- SUPPLIED INFORMATION:
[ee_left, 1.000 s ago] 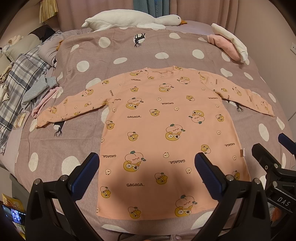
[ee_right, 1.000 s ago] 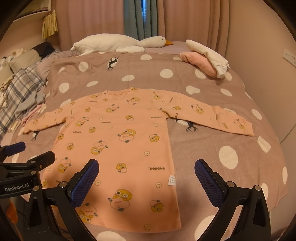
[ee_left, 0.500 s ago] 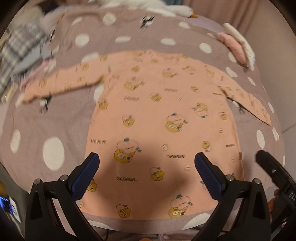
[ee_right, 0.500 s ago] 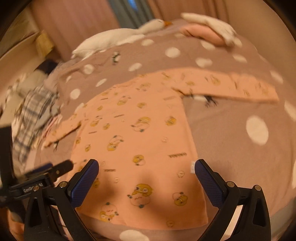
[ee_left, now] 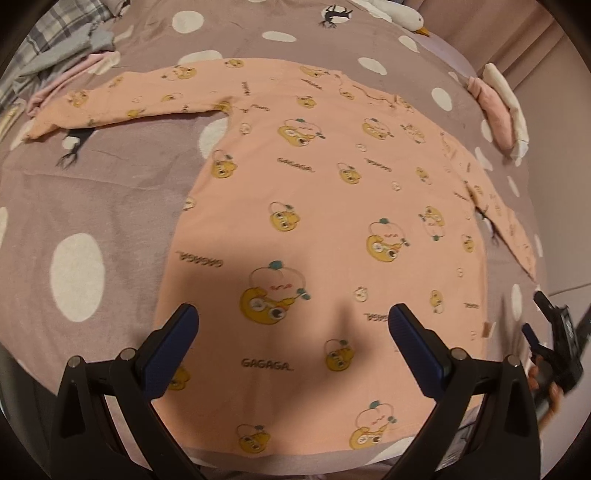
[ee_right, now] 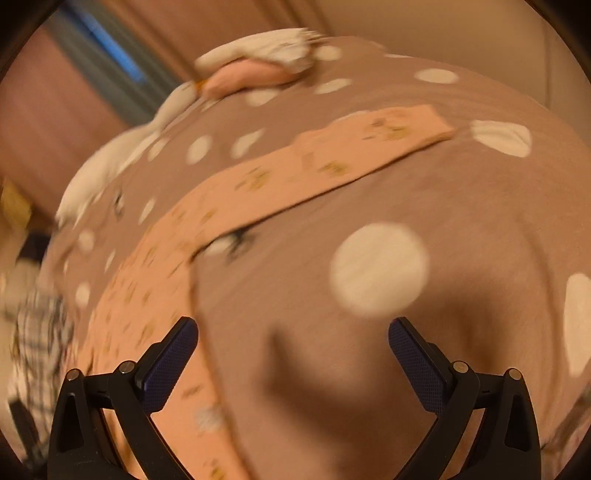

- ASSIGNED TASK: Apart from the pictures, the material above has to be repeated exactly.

- RESULT OF THE EXERCISE:
[ee_left, 1.000 s ago] 
[ee_right, 1.000 s ago] 
[ee_left, 0.500 s ago] 
[ee_right, 0.500 s ago] 
[ee_left, now] 
[ee_right, now] 

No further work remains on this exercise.